Закон палаты | страница 44



— Братцы, у меня шарик пропал, — растерянно сказал он.

— Ищи лучше, — отозвался Костя.

— Да нет, правда пропал.

— А ты с собой не брал? — спросил Игорь.

— Не брал.

— Ну и дурак, одно можно сказать…

— Игорь, брось, это ты взял? — с надеждой в голосе спросил Ганшин.

— Да не брал я.

— Дай честное слово.

— Че-е-естное слово.

— Поклянись.

— Фиг тебе, — обиделся Игорь.

Нет, Игорь взять не мог. И на Костю не похоже. А Жаба не добрался бы.

— Ты небось в кино его потащил да засмотрелся, вот у тебя его и стибрили, — сказал меланхолично Костя.

— Или, пока несли, в коридоре посеял, — предположил Гришка.

Ганшин вконец расстроился. Что за невезенье такое!

— Да не было этого, — попытался он объясниться. — Меня там на какую-то вонючую подстилку положили. Сено, что ли, гнилое. Не знал, как дотерпеть, затошнило даже…

И зачем он им это сказал? Неужели ждал сочувствия? Почему-то хотелось уверить, что завидовать ему не надо, ничего хорошего и не было. Да тут ещё пропажа. Лучше было не ездить в кино — и ребята бы не злились, и шарик остался цел.

— Ой-ой, Севка сена объелся, живот болит, — стал паясничать Жаба.

Ганшин на него и не взглянул.

— А не входил никто в палату? В мешке у меня не рылся? — уже без надежды допытывался Ганшин.

— Ты в кино, а мы тебе сторожить будем? — сказал, усмехнувшись, Костя. — Экий ты, паря, умный.

Ганшин поглядел на него растерянно и встретил невозмутимый, умный Костин взгляд.

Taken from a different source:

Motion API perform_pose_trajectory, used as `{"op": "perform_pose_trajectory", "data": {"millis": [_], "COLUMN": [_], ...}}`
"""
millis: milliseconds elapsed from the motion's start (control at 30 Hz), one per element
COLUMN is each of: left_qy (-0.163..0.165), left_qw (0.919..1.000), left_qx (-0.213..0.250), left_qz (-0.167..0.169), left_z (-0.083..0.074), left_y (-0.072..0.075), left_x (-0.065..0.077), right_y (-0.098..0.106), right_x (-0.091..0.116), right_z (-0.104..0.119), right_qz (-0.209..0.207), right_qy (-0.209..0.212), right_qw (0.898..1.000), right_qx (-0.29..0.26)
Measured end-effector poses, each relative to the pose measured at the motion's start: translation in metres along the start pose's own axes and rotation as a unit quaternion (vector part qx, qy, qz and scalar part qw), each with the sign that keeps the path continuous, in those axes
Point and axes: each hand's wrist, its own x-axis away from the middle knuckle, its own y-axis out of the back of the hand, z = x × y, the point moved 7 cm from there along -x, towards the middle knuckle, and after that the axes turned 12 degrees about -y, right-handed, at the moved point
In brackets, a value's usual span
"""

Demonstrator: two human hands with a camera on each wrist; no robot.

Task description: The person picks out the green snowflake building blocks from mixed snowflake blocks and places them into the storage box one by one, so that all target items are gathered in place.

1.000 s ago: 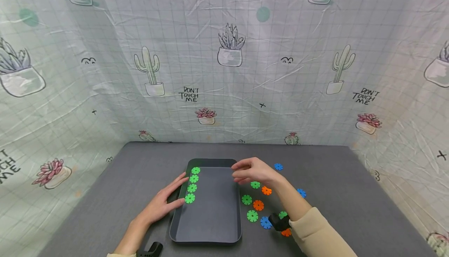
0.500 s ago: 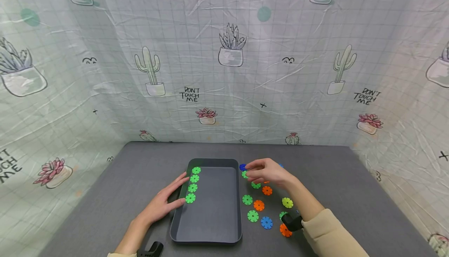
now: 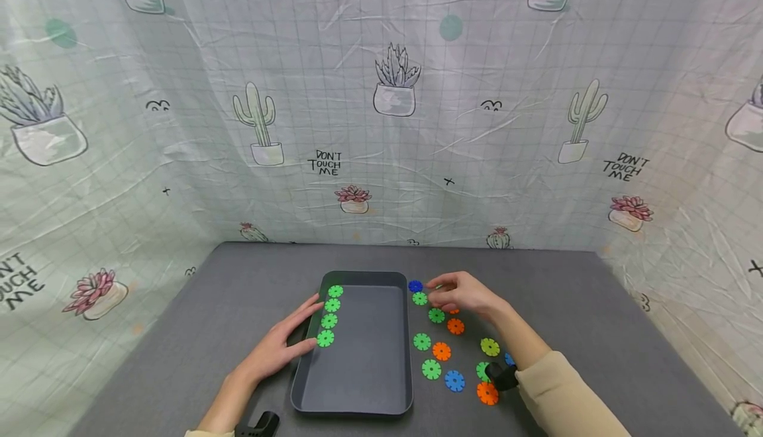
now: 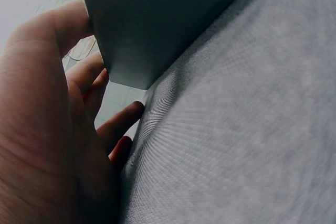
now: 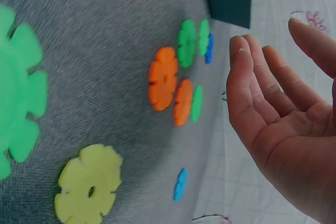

И вдруг подступила волна мучительной, долго сдерживаемой тошноты.

— Маруля, лоток! Лоток, скорее! — закричал он. Но его не вырвало. Спазмы схватили горло, и он зарыдал горько, безутешно, вздрагивая телом.

Ребята испуганно смотрели на него, а он плакал, тщетно пытаясь сдержаться, заслонившись локтем от света, кусая губы, временами взлаивая по-собачьи, — выплакивал всё, что накопилось за день: утреннюю историю с Зоей, и кино, и шарик… Даже пожаловаться некому: где там мама? где дед Серёжа? «Напишу домой, — размазывая по щекам слёзы, думал Ганшин. — Пусть забирают отсюда, хоть куда-нибудь, а не то я умру». Он закрылся одеялом с головой, чтобы не видели, как он ревёт, и вдруг всё предстало ему одним беспросветным ужасом одиночества. Со сладким ожесточением он стал воображать, как его не заберут домой, а он в самом деле возьмёт и умрёт, и все испугаются и станут жалеть его. Скажут: Севочка, зачем ты так, мы бы тебя взяли… Да поздно будет. Понесут его в гробу с кисточками, сзади музыканты с серебряными трубами из клуба, как недавно Нину Кудасову из третьего отделения по улице провожали — все на локти вскочили, чтобы видеть. Тогда и ребята скажут, зачем мы его так, и шарик отдадут, кто взял. А мама… Он представил себе искажённое горем, плачущее лицо матери и, забившись глубже под одеяло, зарыдал ещё сильнее, стискивая зубы, кусая край простыни. А может быть, он не до конца умрёт, привстанет из гроба, чтобы всё видеть хотя бы, — или уж так нельзя?